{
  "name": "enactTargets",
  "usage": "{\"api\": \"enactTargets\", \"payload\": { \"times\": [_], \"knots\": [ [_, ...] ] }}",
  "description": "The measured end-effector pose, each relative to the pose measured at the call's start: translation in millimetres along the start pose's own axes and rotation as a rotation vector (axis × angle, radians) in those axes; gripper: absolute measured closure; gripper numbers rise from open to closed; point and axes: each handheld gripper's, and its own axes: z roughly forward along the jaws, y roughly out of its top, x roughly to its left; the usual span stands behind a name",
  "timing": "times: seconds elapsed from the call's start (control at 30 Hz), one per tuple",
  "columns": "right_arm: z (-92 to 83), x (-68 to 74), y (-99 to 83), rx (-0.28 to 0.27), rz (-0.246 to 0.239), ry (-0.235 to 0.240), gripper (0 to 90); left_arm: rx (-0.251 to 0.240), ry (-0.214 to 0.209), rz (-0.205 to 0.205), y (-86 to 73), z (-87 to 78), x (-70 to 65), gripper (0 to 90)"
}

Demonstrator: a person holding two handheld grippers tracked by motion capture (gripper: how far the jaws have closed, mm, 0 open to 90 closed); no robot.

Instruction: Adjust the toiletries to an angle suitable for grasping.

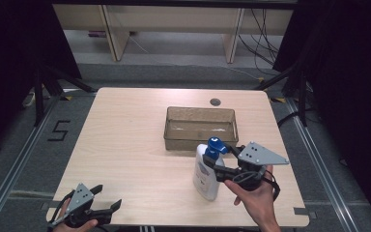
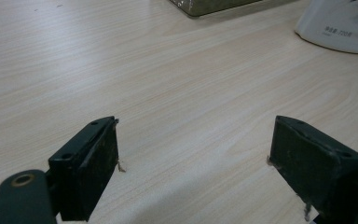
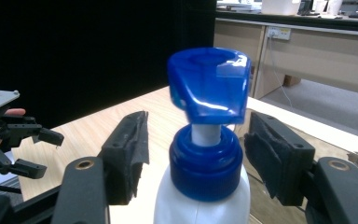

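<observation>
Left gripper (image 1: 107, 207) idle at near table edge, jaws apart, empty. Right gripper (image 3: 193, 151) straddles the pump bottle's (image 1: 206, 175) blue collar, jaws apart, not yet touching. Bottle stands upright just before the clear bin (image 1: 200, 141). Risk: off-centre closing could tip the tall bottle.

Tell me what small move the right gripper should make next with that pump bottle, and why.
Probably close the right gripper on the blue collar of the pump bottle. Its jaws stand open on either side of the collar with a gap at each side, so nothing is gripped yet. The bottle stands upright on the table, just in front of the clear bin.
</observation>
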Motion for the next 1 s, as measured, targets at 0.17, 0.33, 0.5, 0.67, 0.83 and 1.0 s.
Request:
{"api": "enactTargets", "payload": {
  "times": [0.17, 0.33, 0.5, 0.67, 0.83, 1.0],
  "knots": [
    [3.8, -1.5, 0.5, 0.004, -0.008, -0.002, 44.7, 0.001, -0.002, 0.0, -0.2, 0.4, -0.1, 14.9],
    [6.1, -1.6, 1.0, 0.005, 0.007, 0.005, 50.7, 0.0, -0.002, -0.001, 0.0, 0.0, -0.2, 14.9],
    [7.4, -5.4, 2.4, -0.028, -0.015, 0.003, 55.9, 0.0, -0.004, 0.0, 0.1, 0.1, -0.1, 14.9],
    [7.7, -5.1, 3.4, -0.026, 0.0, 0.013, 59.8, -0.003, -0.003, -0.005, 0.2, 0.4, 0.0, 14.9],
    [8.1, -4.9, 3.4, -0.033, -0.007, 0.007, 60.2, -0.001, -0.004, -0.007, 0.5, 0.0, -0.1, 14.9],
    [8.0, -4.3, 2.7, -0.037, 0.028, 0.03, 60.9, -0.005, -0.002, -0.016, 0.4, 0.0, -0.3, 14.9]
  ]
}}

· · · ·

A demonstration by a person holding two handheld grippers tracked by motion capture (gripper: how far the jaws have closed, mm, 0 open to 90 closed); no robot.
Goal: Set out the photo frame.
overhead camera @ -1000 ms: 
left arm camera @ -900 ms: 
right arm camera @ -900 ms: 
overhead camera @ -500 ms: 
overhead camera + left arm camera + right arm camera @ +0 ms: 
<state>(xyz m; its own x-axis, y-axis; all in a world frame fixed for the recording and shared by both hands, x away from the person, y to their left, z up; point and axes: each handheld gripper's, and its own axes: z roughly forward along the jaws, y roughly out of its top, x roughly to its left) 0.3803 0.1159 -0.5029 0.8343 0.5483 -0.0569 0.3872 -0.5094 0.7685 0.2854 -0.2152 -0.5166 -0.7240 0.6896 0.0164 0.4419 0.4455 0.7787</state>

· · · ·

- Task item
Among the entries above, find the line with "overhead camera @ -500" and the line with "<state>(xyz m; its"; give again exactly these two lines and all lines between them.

- Answer space
overhead camera @ -500 ms: 
overhead camera + left arm camera + right arm camera @ +0 ms: 
<state>(xyz m; its own x-axis, y-axis; all in a world frame fixed for the recording and shared by both hands, x away from the person, y to their left, z up; point and axes: each handheld gripper's, and its own axes: z roughly forward along the jaws, y roughly out of its top, x roughly to its left) 0.3803 0.1159 -0.5029 0.8343 0.5483 -0.0569 0.3872 -0.5094 0.7685 0.2854 -0.2152 -0.5166 -0.7240 0.6896 0.0164 0.4419 0.4455 0.7787</state>

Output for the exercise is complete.